How Registering Entities Set the Rules
Each financial institution that offers TOD registration gets to decide the specifics. The steps for naming, changing, or canceling a TOD beneficiary can vary by institution.
The law gives them room to create terms that fit their operations. The protections in this article still apply regardless.
A registering entity that offers to accept registrations in beneficiary form may establish the terms and conditions under which it will receive and implement these requests as well as requests for cancellation of previously registered transfer on death beneficiary designations and requests for reregistration to effect a change of beneficiary.
A.R.S. § 14-6310(A)For example, this covers how the institution verifies a death and how it handles fractional shares. It also covers how it processes changes to beneficiary forms during the owner's lifetime.
Per Stirpes Substitution and Registration Examples
One notable feature is the "LDPS" label. It stands for "lineal descendants per stirpes."
If you add this notation after a beneficiary's name, it creates a backup plan. If your named beneficiary dies before you, their share passes to their own descendants.

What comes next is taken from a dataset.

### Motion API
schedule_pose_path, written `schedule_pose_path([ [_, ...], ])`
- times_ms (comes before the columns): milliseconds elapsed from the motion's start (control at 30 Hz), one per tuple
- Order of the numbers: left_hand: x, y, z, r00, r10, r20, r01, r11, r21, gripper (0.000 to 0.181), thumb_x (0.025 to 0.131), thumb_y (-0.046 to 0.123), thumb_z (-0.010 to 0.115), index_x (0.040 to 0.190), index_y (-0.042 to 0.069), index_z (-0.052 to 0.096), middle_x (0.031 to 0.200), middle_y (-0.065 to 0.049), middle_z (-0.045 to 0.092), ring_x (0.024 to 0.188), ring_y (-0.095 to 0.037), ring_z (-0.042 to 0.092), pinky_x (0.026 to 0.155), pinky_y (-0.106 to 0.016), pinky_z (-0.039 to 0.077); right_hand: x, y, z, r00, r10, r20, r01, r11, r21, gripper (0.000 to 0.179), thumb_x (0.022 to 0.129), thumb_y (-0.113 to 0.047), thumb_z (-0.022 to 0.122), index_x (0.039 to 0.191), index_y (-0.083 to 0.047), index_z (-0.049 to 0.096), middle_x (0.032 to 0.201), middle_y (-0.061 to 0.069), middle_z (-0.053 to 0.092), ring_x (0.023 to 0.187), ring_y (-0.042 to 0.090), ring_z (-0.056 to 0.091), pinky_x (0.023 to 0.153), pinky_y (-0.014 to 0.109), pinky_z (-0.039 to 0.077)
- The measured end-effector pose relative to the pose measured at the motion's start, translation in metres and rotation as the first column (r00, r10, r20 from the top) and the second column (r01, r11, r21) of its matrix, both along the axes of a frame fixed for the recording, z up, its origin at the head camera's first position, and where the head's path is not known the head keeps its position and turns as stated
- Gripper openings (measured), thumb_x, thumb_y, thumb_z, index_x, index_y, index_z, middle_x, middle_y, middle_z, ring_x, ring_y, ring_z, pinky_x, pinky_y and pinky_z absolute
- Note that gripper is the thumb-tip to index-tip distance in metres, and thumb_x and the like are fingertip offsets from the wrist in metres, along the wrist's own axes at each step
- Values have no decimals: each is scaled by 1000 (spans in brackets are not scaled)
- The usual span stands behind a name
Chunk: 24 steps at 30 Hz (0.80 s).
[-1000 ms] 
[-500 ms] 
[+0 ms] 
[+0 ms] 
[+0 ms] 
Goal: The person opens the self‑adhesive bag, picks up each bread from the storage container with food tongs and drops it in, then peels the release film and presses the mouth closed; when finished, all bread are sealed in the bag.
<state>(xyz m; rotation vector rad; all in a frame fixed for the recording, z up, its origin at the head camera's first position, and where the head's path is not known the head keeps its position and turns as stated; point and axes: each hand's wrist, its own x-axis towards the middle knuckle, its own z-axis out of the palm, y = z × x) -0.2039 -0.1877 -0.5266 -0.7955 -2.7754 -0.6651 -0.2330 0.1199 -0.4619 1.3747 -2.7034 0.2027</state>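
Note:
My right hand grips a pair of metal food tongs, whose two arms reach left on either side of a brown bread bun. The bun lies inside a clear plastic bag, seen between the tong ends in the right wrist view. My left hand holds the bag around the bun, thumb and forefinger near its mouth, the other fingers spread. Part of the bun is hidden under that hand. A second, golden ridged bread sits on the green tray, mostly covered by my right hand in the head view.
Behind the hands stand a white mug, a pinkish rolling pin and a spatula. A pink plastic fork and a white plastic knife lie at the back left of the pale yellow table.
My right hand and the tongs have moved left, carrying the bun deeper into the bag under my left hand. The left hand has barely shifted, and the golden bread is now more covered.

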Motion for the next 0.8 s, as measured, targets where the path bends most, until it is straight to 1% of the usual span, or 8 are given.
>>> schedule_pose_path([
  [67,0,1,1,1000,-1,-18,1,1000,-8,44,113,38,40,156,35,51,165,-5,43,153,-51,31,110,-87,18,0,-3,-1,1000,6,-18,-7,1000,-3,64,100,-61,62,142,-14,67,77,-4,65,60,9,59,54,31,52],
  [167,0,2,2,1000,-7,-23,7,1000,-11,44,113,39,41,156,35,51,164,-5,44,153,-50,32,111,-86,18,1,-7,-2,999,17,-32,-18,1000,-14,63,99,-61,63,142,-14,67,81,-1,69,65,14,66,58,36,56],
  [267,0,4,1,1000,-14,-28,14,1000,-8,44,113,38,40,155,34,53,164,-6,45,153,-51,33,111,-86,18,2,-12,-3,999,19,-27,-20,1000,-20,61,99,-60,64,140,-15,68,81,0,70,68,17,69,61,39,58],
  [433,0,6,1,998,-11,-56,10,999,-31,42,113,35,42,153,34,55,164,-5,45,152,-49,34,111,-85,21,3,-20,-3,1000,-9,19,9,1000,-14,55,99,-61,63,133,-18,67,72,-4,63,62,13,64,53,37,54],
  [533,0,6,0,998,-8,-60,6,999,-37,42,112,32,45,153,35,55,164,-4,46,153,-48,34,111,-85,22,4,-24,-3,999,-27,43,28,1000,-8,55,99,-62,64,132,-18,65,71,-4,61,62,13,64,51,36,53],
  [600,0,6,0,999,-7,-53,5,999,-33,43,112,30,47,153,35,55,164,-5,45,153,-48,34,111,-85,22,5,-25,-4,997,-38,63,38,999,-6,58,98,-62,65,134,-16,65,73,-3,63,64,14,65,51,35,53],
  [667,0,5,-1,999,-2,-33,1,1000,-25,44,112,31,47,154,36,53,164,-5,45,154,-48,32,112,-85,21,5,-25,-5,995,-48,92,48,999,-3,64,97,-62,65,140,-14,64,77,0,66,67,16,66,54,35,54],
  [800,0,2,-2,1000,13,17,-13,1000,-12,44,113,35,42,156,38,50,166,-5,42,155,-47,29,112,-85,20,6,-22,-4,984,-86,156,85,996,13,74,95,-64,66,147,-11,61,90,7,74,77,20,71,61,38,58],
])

The registering entity may indicate a beneficiary substitution by appending to the name of the primary beneficiary the letters "LDPS" or the words "lineal descendants per stirpes". This designation substitutes a deceased beneficiary's descendants who survive the owner for a beneficiary who fails to survive.
A.R.S. § 14-6310(B)The statute also shows several examples of how TOD registrations look in practice. A sole owner naming one beneficiary might read: "John S Brown TOD John S Brown Jr."
Joint owners with a backup beneficiary might use a longer format with the LDPS notation. These examples give financial institutions a standard to follow.